#### TASK GOAL
Look below for the line containing "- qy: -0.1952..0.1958" and the line containing "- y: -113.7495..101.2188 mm"; repeat exactly those two lines and all lines between them, and nothing else.

■ ■ ■ ■ ■

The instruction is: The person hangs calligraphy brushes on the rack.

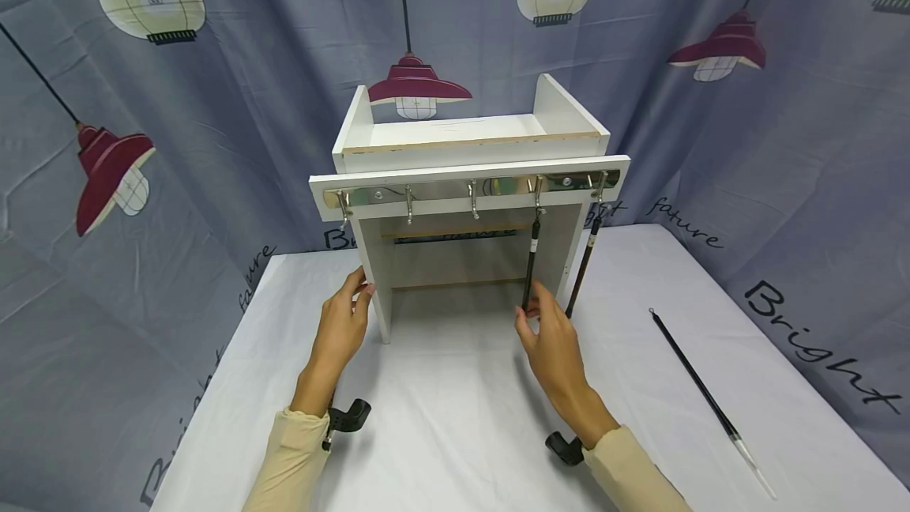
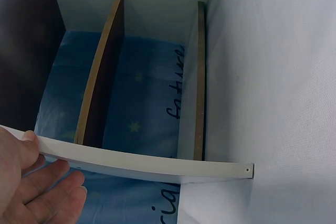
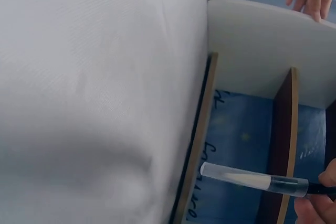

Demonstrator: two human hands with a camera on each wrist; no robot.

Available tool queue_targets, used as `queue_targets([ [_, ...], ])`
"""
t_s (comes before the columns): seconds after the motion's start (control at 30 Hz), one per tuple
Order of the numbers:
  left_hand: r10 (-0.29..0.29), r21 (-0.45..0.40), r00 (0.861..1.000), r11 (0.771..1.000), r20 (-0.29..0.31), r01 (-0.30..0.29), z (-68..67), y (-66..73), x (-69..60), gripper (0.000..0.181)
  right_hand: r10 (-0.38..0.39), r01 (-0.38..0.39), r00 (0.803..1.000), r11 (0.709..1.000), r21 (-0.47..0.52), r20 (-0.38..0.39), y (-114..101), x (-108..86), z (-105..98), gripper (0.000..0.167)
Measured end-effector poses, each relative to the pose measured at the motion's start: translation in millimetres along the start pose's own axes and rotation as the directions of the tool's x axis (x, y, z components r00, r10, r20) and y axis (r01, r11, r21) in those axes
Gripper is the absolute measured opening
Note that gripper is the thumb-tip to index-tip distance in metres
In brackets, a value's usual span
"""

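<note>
A white wooden rack point(image 1: 471, 146) stands on the table, with a metal hook strip across its front board. My left hand point(image 1: 340, 332) grips the edge of the left side panel point(image 2: 131, 161), thumb on one face and fingers on the other. A black-handled writing brush point(image 1: 531, 263) hangs from the fourth hook point(image 1: 538, 190). My right hand point(image 1: 558, 350) pinches this brush low down; its white bristles point(image 3: 247, 179) sit inside a clear cap. Another dark brush point(image 1: 582, 271) hangs from the rightmost hook, just beyond the right hand.
A third brush point(image 1: 700, 385), black with a clear-capped tip, lies on the white tablecloth point(image 1: 455, 417) at the right. Three hooks on the left side of the strip carry nothing. Behind the rack hangs a blue-grey curtain point(image 1: 284, 101) printed with lamps.
</note>
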State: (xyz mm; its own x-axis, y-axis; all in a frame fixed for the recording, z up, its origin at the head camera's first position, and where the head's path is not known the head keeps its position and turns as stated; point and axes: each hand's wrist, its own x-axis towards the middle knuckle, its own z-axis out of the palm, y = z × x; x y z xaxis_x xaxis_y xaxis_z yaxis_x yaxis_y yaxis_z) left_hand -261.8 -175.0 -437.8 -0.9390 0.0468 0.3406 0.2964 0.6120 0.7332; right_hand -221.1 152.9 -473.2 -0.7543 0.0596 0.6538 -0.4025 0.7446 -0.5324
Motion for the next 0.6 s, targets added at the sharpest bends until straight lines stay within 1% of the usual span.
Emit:
queue_targets([
  [0.27, 0.000, -0.006, 1.000, 1.000, 0.000, 0.000, 0.3, -0.4, 1.1, 0.044, 0.053, -0.053, 0.998, 0.999, -0.012, 0.023, 0.5, 3.4, 3.4, 0.051],
  [0.6, -0.007, -0.010, 1.000, 1.000, 0.009, 0.007, 1.2, -1.6, 0.7, 0.044, 0.059, -0.059, 0.997, 0.998, -0.011, 0.046, 1.8, 7.2, 3.5, 0.051],
])
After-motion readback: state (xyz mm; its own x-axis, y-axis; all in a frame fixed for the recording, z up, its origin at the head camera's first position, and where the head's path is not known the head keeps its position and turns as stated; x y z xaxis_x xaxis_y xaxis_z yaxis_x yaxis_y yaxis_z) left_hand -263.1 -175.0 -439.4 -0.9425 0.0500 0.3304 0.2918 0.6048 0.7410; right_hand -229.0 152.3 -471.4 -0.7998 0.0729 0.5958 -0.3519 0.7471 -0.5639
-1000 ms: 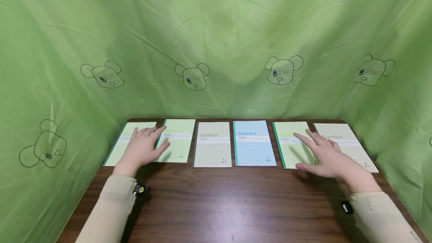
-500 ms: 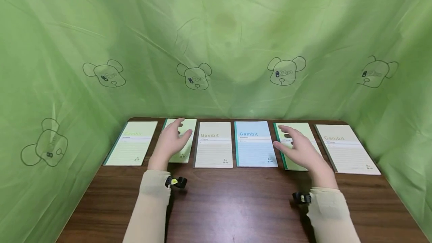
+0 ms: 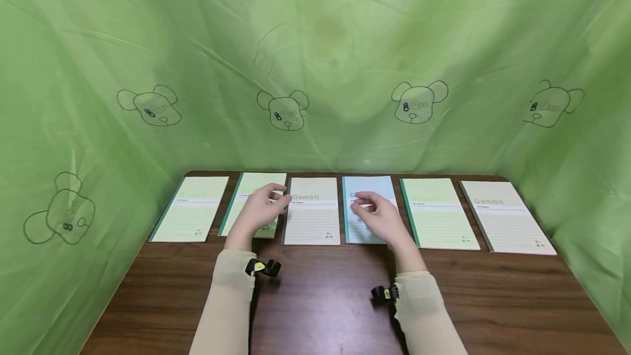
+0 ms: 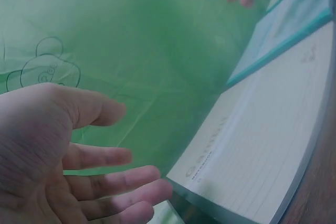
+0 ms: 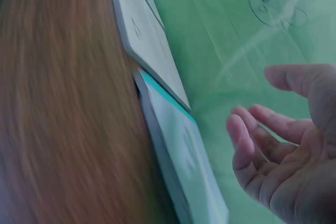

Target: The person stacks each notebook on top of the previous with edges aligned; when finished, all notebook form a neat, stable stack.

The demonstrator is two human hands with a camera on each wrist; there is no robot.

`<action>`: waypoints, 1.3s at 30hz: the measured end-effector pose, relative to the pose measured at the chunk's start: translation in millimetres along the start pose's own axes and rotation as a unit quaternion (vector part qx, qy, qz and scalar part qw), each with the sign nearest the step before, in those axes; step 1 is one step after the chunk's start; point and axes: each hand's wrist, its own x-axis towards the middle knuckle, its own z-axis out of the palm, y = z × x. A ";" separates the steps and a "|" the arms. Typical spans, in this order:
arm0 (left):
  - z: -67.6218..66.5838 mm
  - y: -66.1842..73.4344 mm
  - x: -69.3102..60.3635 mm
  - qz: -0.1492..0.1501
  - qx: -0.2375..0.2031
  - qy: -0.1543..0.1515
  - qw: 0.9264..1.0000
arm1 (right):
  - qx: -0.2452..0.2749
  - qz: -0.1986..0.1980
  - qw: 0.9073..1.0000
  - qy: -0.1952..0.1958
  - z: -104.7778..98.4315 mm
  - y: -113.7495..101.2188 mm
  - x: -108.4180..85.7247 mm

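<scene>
My left hand hovers over a green notebook, partly covering it, its fingertips by the edge of a pale grey "Gambit" notebook. My right hand is above a blue notebook with a teal spine and hides part of its cover. In the left wrist view, the thumb and loosely bent fingers of the left hand are apart with nothing between them. The right wrist view has the right hand likewise holding nothing, its fingers relaxed and bent.
Another green notebook lies at the left end of the row. To the right are a green notebook and a pale notebook. All lie flat on the brown wooden table. Green curtain surrounds the back and sides.
Both hands have moved inward from the outer notebooks, the right travelling farther, from the right-hand pair to the blue notebook. Their spread fingers have drawn together somewhat. The notebooks lie about where they were.
</scene>
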 end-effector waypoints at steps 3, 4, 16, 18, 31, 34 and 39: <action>0.4 -0.7 3.2 -0.010 -0.029 -0.023 0.999 | 0.020 0.011 1.000 0.001 15.2 -2.0 3.3; 0.5 -1.0 3.6 -0.016 -0.037 -0.025 0.999 | 0.024 0.012 1.000 0.001 19.9 -2.1 3.8; 4.4 -6.0 0.1 -0.058 -0.058 -0.049 0.995 | 0.003 0.023 0.999 -0.037 45.4 -2.0 -8.1; 4.7 -7.2 0.6 -0.058 -0.055 -0.055 0.995 | -0.008 0.026 0.999 -0.038 44.9 -4.6 -9.2; 5.5 -15.5 2.8 -0.070 -0.066 -0.048 0.994 | 0.008 0.042 0.998 -0.050 46.8 -11.2 -10.0; 6.7 -14.4 3.4 -0.080 -0.074 -0.046 0.993 | 0.028 0.046 0.997 -0.053 46.5 -12.0 -11.0; 8.2 -12.6 3.4 -0.080 -0.117 -0.043 0.989 | 0.060 0.054 0.996 -0.050 45.3 -13.6 -11.4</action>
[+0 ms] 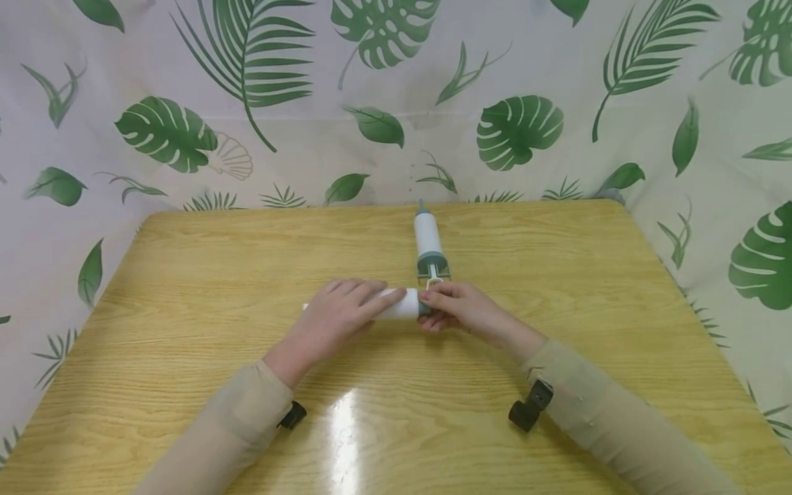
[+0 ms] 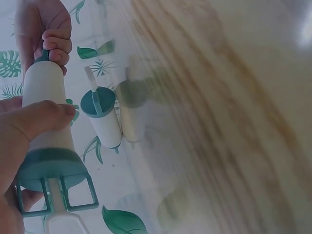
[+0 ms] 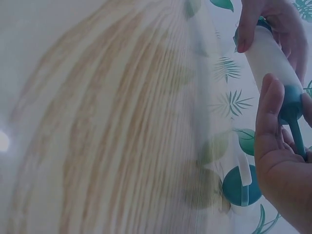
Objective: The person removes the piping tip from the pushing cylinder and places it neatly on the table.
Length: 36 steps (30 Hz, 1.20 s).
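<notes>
A white cylinder with teal ends (image 1: 399,304) (image 2: 45,87) (image 3: 274,61), shaped like a large syringe, is held sideways between both hands. My left hand (image 1: 334,317) (image 2: 24,131) grips the barrel close to the wide teal collar and its open side loops, thumb laid along the white part. A pale plunger handle sticks out past that collar in the left wrist view. At the other end, my right hand (image 1: 467,313) (image 3: 280,151) pinches the teal tip piece and narrow nozzle, its fingers partly covering them.
A second white and teal syringe-shaped tool (image 1: 428,234) (image 2: 108,129) (image 3: 241,187) lies just beyond the hands, nozzle toward the far edge of the wooden table (image 1: 247,254). A leaf-patterned cloth (image 1: 433,158) hangs behind the table.
</notes>
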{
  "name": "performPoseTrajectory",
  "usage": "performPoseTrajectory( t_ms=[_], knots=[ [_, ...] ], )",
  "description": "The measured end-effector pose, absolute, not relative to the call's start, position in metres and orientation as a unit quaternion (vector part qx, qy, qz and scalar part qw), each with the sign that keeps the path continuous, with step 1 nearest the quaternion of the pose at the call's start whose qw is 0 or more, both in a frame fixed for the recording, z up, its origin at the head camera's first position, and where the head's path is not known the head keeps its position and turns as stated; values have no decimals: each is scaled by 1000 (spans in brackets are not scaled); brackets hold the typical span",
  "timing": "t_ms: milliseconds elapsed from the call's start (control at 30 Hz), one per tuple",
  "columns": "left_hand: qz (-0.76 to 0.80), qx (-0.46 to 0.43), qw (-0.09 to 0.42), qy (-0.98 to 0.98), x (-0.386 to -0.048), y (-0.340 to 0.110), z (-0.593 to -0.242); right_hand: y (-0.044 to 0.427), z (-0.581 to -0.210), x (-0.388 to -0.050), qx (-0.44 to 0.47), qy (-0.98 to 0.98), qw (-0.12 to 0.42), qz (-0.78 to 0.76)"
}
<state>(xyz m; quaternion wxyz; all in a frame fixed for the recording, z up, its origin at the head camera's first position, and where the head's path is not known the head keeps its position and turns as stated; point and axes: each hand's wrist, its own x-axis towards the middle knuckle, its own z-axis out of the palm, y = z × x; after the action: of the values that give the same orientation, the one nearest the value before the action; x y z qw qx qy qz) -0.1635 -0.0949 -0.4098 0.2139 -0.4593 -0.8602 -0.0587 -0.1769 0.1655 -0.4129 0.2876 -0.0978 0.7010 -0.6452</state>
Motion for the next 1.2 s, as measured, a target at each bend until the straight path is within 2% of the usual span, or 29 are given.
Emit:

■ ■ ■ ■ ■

#### WRITTEN ANSWER
  - qy: -0.1952..0.1958
  - z: -104.7778..98.4315 mm
  - y: -113.7495..101.2188 mm

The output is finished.